**To do:**
When you reach the line containing "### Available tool" in the entries below, begin reproducing lines exactly, and stop once the line containing "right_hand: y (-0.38" is done.
*** Available records Section Begins ***
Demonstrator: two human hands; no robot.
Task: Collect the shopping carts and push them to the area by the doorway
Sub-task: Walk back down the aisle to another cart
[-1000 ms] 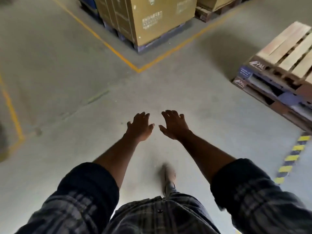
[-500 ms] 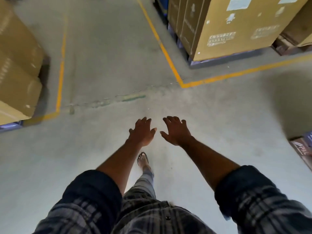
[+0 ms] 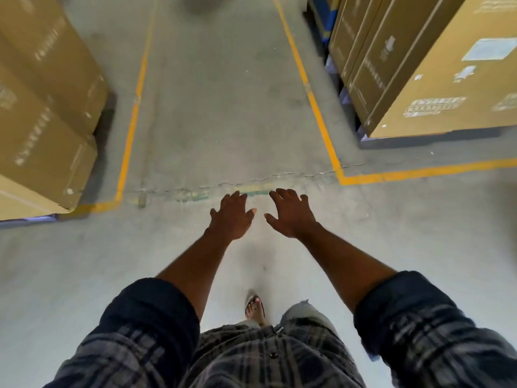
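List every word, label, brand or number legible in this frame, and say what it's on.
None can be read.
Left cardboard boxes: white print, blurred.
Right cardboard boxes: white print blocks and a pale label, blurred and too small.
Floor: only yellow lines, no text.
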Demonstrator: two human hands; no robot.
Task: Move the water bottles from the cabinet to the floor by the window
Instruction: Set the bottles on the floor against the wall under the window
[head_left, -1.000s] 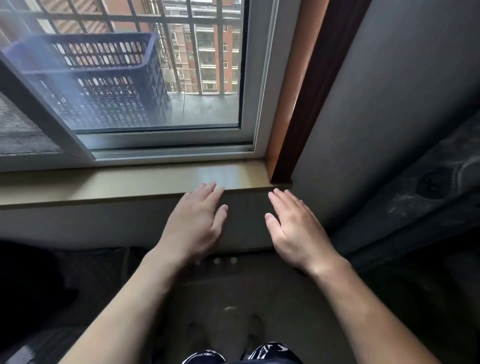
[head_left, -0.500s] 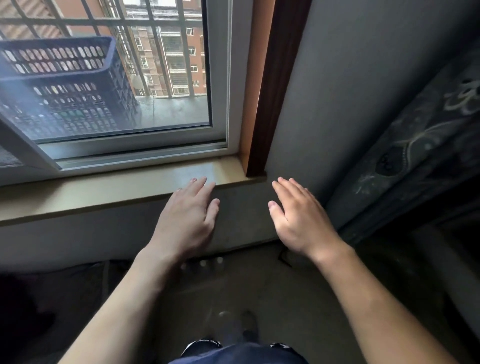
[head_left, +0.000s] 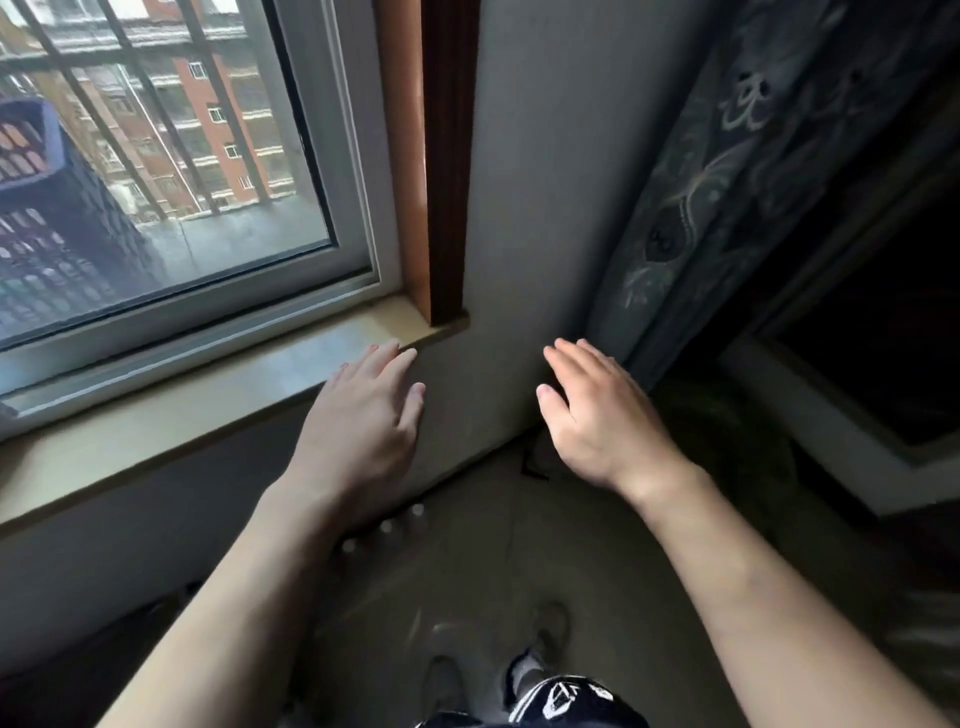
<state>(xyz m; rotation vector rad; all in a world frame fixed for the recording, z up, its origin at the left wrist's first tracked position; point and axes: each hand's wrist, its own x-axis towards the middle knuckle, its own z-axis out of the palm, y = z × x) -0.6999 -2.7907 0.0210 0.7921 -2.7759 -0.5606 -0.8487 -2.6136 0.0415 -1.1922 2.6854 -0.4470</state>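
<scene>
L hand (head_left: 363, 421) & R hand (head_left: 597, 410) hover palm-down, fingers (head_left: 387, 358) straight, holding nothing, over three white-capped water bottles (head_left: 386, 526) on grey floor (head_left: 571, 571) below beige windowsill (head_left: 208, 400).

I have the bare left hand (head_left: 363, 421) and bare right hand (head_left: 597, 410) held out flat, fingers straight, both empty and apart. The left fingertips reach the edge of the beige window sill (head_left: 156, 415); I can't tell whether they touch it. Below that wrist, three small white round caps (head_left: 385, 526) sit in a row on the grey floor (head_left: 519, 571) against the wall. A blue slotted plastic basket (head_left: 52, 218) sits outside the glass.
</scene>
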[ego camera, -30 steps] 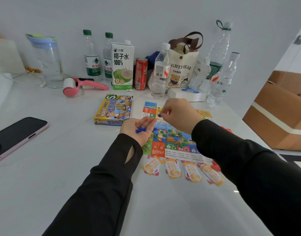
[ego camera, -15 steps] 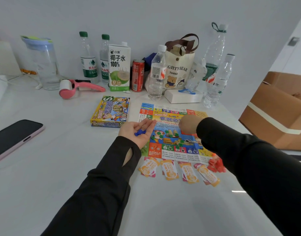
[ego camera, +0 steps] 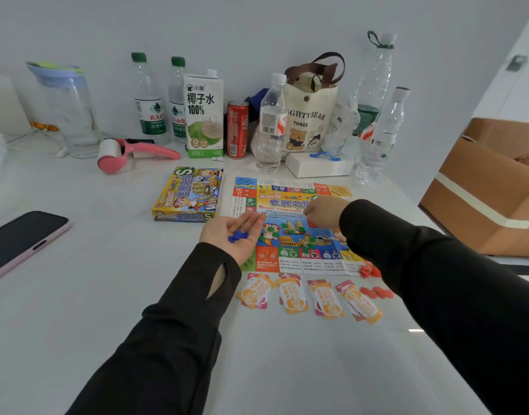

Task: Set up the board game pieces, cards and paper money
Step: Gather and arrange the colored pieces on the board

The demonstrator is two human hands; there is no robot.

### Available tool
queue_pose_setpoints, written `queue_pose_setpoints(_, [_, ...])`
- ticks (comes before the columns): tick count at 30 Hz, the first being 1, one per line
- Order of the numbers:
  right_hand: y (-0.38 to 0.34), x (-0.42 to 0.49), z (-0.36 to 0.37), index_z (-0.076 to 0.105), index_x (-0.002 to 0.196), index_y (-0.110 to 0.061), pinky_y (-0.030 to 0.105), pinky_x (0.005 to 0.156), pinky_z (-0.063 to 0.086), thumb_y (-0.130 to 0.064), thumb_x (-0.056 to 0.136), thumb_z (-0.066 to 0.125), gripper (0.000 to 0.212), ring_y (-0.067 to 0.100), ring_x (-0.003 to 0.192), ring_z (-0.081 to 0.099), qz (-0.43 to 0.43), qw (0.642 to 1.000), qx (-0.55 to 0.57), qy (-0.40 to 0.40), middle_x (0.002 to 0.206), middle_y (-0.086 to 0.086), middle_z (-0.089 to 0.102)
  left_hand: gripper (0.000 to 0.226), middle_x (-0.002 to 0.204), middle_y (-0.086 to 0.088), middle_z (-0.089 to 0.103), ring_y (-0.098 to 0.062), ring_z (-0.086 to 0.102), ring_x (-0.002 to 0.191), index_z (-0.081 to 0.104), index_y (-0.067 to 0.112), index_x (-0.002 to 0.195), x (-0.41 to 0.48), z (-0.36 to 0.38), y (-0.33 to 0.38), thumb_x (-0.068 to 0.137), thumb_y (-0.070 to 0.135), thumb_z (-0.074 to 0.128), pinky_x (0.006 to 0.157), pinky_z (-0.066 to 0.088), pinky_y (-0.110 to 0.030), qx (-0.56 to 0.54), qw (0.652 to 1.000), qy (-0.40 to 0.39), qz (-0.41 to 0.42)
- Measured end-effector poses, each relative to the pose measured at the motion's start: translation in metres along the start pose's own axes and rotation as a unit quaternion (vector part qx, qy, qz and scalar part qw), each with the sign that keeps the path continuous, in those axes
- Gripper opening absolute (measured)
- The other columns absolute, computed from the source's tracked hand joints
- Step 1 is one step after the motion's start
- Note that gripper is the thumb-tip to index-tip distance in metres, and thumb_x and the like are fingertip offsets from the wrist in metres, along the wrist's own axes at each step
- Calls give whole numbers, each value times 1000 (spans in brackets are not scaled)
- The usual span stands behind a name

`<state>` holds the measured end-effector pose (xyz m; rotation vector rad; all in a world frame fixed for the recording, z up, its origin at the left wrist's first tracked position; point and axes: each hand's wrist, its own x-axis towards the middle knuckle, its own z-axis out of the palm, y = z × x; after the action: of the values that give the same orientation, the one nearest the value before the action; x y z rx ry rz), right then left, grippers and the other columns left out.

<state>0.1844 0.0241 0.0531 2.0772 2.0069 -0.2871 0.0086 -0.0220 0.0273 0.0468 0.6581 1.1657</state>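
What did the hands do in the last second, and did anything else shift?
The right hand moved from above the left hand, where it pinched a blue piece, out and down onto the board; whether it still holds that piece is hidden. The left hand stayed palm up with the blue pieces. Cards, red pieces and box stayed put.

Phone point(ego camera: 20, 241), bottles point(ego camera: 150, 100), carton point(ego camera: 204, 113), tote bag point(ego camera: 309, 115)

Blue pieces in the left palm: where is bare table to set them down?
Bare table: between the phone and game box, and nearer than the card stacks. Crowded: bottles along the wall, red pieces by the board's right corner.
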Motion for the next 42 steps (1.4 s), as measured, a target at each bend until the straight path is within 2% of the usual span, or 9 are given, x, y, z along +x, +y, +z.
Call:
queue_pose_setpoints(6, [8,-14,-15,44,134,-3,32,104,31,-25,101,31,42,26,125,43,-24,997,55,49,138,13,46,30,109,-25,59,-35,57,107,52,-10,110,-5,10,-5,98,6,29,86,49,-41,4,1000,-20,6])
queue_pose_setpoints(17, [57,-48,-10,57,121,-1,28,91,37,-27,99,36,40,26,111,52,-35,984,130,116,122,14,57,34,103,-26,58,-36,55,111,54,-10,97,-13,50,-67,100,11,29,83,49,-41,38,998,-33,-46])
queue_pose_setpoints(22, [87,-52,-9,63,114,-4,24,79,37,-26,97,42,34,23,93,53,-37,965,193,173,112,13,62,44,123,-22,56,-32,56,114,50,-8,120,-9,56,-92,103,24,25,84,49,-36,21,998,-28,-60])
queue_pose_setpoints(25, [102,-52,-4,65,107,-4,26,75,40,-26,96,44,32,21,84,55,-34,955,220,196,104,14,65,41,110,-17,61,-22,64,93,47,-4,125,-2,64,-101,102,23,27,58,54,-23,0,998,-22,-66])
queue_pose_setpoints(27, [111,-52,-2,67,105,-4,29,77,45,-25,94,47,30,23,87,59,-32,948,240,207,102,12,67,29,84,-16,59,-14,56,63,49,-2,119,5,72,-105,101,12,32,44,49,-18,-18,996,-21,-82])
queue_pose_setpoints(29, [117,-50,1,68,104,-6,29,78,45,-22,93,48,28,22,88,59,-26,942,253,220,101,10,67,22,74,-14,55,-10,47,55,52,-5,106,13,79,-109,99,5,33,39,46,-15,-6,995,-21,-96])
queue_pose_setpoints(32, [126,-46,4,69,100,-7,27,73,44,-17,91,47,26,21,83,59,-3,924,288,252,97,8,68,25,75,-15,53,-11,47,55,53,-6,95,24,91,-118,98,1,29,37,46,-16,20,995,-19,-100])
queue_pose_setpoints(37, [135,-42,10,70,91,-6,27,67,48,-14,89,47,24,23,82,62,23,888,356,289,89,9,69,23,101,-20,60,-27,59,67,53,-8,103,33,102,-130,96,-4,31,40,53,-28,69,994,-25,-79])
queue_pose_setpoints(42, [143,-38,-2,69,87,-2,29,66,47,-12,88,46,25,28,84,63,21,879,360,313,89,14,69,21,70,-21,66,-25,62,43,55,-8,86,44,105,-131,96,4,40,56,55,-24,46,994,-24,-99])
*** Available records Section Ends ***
**Written answer:**
### Available tool
queue_pose_setpoints, written `queue_pose_setpoints(_, [_, ...])`
- ticks (comes before the columns): tick count at 30 Hz, the first being 1, one per line
- Order of the numbers:
  right_hand: y (-0.38 to 0.34), x (-0.42 to 0.49), z (-0.36 to 0.37), index_z (-0.076 to 0.105), index_x (-0.002 to 0.196), index_y (-0.110 to 0.061), pinky_y (-0.030 to 0.105), pinky_x (0.005 to 0.156), pinky_z (-0.063 to 0.086), thumb_y (-0.130 to 0.064), thumb_x (-0.056 to 0.136), thumb_z (-0.066 to 0.125), gripper (0.000 to 0.212), ring_y (-0.067 to 0.100), ring_x (-0.003 to 0.192), ring_z (-0.081 to 0.099), qz (-0.43 to 0.43), qw (0.642 to 1.000), qx (-0.55 to 0.57), qy (-0.40 to 0.40), middle_x (0.002 to 0.206), middle_y (-0.086 to 0.086), middle_z (-0.089 to 0.102)

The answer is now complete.